Do you ever get the feeling of being bloated, uncomfortable, or gassy; that your favorite foods now give you heartburn? There is a trend of so-called bad foods such as gluten, dairy, eggs, sugar, fruit and so on that you have removed from your diet because of the negativity associated with them. And still, you have the bloated and related feelings. The reason for this is because the bacteria levels that you normally have within your stomach have reduced to very low levels. When bacteria levels get low, it becomes more difficult absorb healthy foods and, the levels can drop even more. We live in a world that is very dependent on antibiotics that we have trouble with the body keeping balance sometimes. And, a great many buy into hot-nutrition issues. A current one is gluten free. What is gluten? Gluten is a composite of storage proteins termed prolamins and glutelins found in wheat and related grains (this includes barley, rye, oat, and all their species and hybrids such as spelt, khorasan, emmer, einkorn, triticale, and so forth). Gluten has viscoelastic properties, i.e., it gives elasticity to dough, which helps it rise and maintain its shape. Often, gluten gives the final product a chewy texture. However, unless you have Celiac disease you do not need and should not, eat gluten free products. Celiac disease is a problem with digesting gluten (found in foods like bread, crackers, and pasta) that affects the absorption of nutrients. Symptoms include gas and bloating, weight loss, and fatigue. Thus, watch out for the fads that are started and promoted for virtually no reason or because someone heard this or that and have a lot of followers on social media. Good nutrition helps in so many ways. Therefore, eating probiotics foods like kefir and yogurt, kim-chi or sauerkraut or kombucha, are good ways to restore your good bacteria levels. Reducing your stress levels by getting back to nature occasionally helps too.

  1. Express Yourself

Your emotions play a key role in health and disease. Specific emotions have a direct effect on our biology. These include anger, grief, fear, fright, sadness, and timidity. Although such ephemeral emotions cannot contribute pathologically, they do constitute are considered healthful emotional aspects of well-balanced people. Allow yourself to feel what you feel so that pent up emotions do not overflow. Keeping them pent up can cause illness and imbalance in the body states – mentally, physically, and spiritually. You be you and be happy; do not buy into group think just because someone thinks it’s cool or wants you to. This will negate who you really are and could potentially cause pent up emotions long-term due to participation in something your really do not think the same way about as the person you are trying to please. This is only one example. Be authentic with yourself – find out who you are and express it. By expressing yourself you free up your conscience and reduce physical stress.
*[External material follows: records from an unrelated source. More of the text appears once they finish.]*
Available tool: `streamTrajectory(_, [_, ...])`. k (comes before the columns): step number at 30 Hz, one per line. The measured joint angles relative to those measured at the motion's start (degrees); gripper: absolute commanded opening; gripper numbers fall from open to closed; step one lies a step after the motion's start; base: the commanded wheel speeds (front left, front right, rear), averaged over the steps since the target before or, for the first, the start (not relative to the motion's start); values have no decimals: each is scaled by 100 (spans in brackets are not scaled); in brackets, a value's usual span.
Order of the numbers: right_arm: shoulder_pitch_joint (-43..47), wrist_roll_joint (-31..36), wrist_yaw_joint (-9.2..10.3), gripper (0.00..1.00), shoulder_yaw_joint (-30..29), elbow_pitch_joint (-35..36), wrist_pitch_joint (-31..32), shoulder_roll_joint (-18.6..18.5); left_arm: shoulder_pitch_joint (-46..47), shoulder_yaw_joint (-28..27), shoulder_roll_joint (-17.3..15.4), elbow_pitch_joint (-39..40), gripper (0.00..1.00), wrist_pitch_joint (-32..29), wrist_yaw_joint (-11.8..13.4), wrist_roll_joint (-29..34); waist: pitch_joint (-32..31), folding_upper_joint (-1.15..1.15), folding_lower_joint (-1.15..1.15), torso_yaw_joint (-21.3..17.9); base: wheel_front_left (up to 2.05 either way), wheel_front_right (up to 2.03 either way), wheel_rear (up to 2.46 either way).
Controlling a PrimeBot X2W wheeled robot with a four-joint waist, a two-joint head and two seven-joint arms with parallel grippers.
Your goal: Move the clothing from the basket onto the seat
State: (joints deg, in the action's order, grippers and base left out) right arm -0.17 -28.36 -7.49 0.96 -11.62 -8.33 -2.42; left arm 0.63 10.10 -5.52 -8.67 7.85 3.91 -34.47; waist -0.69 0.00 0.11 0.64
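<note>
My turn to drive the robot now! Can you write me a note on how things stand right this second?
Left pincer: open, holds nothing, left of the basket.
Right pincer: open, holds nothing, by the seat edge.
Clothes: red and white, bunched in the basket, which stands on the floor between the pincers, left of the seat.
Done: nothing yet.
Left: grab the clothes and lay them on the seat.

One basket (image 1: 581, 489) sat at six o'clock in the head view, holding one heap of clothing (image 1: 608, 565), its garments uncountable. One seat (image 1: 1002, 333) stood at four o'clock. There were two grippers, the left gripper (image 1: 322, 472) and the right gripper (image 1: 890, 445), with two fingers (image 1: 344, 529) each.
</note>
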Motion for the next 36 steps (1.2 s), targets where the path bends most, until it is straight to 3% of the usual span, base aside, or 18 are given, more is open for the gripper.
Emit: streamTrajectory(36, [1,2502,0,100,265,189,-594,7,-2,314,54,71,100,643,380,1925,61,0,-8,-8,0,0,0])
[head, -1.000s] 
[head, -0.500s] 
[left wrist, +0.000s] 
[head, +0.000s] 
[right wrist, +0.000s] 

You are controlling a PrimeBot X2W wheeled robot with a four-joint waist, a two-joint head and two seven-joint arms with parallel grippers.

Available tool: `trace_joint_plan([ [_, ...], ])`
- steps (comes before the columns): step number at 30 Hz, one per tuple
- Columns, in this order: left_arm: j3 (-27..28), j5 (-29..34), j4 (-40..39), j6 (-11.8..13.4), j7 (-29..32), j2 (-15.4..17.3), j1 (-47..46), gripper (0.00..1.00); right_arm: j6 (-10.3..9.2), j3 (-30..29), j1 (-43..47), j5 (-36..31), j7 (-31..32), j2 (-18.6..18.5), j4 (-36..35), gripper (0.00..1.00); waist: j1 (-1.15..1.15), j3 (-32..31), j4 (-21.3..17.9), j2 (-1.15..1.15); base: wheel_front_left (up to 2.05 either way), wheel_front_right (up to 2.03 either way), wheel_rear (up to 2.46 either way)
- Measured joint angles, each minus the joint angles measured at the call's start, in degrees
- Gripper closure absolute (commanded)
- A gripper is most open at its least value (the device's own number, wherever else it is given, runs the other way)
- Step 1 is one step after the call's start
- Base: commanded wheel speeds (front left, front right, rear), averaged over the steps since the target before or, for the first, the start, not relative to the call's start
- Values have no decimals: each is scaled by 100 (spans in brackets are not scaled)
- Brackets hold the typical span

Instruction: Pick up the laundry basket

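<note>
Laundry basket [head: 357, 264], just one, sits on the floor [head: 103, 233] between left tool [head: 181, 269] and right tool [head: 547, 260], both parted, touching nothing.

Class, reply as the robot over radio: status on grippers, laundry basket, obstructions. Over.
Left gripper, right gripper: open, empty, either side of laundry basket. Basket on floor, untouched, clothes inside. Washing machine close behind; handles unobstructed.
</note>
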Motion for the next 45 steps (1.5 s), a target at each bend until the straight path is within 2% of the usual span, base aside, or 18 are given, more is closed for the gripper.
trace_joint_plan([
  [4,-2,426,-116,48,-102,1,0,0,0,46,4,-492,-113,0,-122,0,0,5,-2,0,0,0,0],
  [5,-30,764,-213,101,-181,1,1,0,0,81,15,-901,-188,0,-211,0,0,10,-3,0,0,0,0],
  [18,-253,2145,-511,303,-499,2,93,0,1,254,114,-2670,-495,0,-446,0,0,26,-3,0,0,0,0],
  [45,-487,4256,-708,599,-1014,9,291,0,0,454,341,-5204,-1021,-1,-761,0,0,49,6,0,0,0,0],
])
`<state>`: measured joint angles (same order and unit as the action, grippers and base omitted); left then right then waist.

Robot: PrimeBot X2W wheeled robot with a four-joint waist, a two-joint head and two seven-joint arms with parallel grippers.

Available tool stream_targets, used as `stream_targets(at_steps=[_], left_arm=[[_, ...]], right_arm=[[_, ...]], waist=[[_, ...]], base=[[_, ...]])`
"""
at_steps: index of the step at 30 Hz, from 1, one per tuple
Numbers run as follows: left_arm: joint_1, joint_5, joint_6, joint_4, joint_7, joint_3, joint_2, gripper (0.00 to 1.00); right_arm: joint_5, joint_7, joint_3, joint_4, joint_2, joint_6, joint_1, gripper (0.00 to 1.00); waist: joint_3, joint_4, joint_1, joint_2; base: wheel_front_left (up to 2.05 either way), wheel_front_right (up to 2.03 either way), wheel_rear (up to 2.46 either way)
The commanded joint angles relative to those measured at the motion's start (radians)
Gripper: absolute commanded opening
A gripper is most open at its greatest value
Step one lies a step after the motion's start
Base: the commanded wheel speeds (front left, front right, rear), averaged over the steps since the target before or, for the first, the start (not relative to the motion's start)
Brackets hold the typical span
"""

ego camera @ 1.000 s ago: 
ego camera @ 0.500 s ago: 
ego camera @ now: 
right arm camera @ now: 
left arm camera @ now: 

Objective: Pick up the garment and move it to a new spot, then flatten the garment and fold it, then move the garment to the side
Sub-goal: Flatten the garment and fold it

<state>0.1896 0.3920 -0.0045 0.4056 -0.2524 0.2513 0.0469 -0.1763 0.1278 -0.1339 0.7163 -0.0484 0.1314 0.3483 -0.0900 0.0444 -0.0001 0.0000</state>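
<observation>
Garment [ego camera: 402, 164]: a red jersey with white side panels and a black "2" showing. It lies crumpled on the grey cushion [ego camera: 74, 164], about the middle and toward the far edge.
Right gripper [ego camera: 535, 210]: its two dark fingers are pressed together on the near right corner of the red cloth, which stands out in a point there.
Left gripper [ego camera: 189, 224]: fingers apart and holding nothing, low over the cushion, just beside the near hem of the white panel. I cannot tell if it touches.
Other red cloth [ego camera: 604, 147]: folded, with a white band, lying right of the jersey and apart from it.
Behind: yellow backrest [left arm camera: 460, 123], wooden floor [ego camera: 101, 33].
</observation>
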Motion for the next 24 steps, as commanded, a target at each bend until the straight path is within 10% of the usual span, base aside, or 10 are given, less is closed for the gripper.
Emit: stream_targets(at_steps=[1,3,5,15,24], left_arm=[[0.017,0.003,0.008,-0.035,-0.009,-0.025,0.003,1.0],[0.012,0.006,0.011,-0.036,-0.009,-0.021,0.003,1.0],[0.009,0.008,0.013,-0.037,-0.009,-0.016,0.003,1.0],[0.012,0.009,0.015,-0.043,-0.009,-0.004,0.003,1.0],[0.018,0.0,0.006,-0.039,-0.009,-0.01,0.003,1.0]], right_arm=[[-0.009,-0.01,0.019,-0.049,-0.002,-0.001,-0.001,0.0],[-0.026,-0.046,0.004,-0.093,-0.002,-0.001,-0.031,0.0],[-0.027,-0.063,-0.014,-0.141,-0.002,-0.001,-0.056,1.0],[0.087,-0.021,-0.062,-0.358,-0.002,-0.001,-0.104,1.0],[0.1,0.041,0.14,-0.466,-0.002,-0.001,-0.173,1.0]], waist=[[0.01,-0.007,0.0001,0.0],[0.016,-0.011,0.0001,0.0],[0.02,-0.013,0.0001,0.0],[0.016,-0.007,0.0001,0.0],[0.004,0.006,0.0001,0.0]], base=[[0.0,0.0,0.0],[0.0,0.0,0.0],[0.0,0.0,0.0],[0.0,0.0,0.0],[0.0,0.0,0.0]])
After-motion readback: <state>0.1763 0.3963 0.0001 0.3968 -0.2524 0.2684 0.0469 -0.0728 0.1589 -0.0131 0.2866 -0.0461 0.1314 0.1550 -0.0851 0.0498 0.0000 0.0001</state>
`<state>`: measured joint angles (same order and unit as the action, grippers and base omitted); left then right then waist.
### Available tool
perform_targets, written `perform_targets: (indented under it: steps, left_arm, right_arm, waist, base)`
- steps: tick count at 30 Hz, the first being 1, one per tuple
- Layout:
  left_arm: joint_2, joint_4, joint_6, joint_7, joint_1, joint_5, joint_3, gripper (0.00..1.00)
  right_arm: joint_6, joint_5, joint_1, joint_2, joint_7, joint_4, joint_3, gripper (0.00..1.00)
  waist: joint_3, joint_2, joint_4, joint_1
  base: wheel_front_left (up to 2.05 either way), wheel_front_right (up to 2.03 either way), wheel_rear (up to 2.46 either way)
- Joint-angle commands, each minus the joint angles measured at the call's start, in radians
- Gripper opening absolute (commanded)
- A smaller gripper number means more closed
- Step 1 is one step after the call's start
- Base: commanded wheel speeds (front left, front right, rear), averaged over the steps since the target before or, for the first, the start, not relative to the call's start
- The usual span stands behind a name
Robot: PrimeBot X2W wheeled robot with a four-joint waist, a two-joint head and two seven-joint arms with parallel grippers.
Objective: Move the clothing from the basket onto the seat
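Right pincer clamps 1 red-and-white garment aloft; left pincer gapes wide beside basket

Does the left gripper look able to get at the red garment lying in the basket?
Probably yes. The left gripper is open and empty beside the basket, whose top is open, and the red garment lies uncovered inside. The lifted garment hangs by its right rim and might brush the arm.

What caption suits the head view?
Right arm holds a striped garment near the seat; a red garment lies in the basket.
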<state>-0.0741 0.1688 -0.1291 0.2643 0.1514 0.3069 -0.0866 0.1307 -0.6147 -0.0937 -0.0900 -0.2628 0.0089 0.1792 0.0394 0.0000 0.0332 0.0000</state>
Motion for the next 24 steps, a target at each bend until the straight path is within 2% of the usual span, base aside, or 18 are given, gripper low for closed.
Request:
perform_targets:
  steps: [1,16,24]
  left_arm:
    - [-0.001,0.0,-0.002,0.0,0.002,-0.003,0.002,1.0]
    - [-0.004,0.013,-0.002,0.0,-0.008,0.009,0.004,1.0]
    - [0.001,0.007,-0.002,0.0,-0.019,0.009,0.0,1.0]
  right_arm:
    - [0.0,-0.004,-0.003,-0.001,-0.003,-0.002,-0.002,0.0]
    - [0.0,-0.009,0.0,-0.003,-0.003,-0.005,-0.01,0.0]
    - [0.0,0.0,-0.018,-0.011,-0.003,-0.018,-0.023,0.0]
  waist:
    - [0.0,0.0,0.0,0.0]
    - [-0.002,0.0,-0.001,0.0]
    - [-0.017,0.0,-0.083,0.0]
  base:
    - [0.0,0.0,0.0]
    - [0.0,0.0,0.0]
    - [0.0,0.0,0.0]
  1. Relax through Meditation and Stretching

Meditation, whether done alone or while stretching is one of the oldest, most ancient, and beneficial methods for self-care. It quiets the mind, and aligns your brain waves, which enhances your feeling of being more at ease, more fully present, and deeply rested. Learning to meditate is not solely a religious issue as some suppose, but is practiced by a great many people around the world to calm themselves. Sometimes just closing your eyes and becoming aware of your breath can have a calming influence over the whole mind-body organism. Work on it for short periods, just 10 minutes and, try doing it outside in the park. You will amaze yourself at how calm you can be.

The field of health is very broad and it both an art and a science. To have good health you must be persistent in your pursuit – it’s a journey. These tips are a mere beginning.